THE BOOK cover
The Unwritten Book is Finally Written!
An in-depth analysis of: The sacrifice bunt, batter/pitcher matchups, the intentional base on balls, optimizing a batting lineup, hot and cold streaks, clutch performance, platooning strategies, and much more.
Read Excerpts & Customer Reviews
If you are a media member and would like a review copy of The Book, please contact Kevin Cuddihy of Potomac Books.

Buy The Book from Amazon

MOST RECENT ARTICLES
Mailbag:You ask:We say

Advanced


THE BOOK--Playing The Percentages In Baseball

<< Back to main

Friday, May 09, 2008

Amount of regression: Here is an interesting question having to do with one of the other threads…

By , 03:27 AM

Maybe Tango and some of the other stat guys can take a stab at this.

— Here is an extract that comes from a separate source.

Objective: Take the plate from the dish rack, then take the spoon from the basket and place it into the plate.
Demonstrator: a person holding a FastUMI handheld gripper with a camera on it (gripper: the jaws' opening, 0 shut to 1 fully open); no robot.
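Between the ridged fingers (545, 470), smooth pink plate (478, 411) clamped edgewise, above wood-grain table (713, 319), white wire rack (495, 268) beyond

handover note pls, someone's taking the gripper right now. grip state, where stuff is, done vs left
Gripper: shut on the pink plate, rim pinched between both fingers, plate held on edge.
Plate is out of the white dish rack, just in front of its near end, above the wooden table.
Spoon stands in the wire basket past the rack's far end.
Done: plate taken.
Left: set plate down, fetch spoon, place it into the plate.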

In reference to the work I just did on hot and cold starts for pitcher (K-BB)/PA, I was thinking this:

Let’s say that we decide or determine that a certain performance or stat should be aggressively weighted by recency, for whatever reason.  Presumably, it is because players, with regard to that stat, tend to change their true talent level either a lot or by a significant amount, or both.  But it doesn’t matter why, let’s just assume that that is the case.

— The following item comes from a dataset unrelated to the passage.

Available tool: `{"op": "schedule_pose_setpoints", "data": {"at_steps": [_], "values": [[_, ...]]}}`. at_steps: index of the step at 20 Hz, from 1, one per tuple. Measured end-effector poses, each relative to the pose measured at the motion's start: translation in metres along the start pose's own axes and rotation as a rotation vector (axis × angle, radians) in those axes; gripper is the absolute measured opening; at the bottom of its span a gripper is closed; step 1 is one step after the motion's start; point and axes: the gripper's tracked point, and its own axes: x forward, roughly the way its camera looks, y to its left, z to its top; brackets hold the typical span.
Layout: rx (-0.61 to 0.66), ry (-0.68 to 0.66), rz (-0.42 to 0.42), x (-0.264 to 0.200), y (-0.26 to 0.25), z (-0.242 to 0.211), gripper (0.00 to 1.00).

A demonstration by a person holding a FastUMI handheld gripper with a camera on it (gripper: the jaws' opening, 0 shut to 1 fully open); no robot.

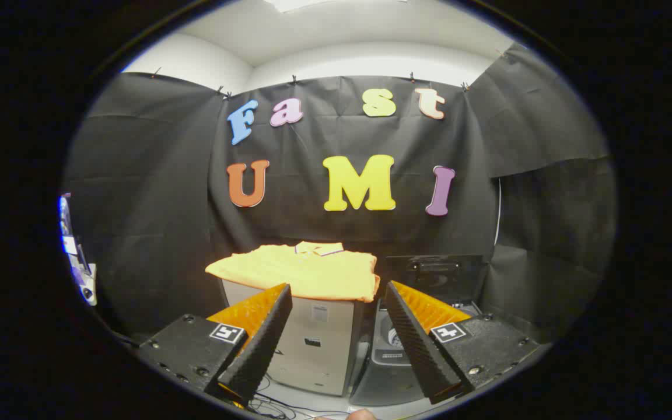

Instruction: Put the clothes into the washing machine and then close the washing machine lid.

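Nothing is done yet: your tongs (336, 326) hang spread and empty, short of the cabinet (318, 344). On the cabinet's top lies the folded shirt (301, 271), untouched. Right of the cabinet sits the washer (400, 350), lid (432, 271) raised. Loading and closing both remain.

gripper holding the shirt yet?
No, the gripper has its jaws open and apart with nothing between them, while the folded yellow shirt lies beyond them on top of a pale box.
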Motion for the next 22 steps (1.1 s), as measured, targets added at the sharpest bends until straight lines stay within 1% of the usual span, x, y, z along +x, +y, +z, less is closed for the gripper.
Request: {"op": "schedule_pose_setpoints", "data": {"at_steps": [3,11,18,22], "values": [[-0.001,0.016,-0.014,0.003,-0.002,-0.002,1.0],[0.029,-0.001,-0.051,0.004,-0.015,0.007,1.0],[0.039,0.016,-0.081,0.003,-0.026,0.001,1.0],[0.027,-0.005,-0.093,0.004,-0.027,0.007,1.0]]}}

I mentioned in that thread that we have to use an “effective” sample size for regressive purposes when we weight a series of stats.  For example, if we have 100 PA in year X and 100 PA in year X+1, and we weight year X+1 100 times more than year X (essentially ignoring year X), we can’t include the 100 PA in our sample for regression purposes, can we?  No, of course not.  But this creates a conflict.  If we now have a much smaller sample to regress, due to our aggressive weighting, we effectively nullify the effect of that aggressive weighting! 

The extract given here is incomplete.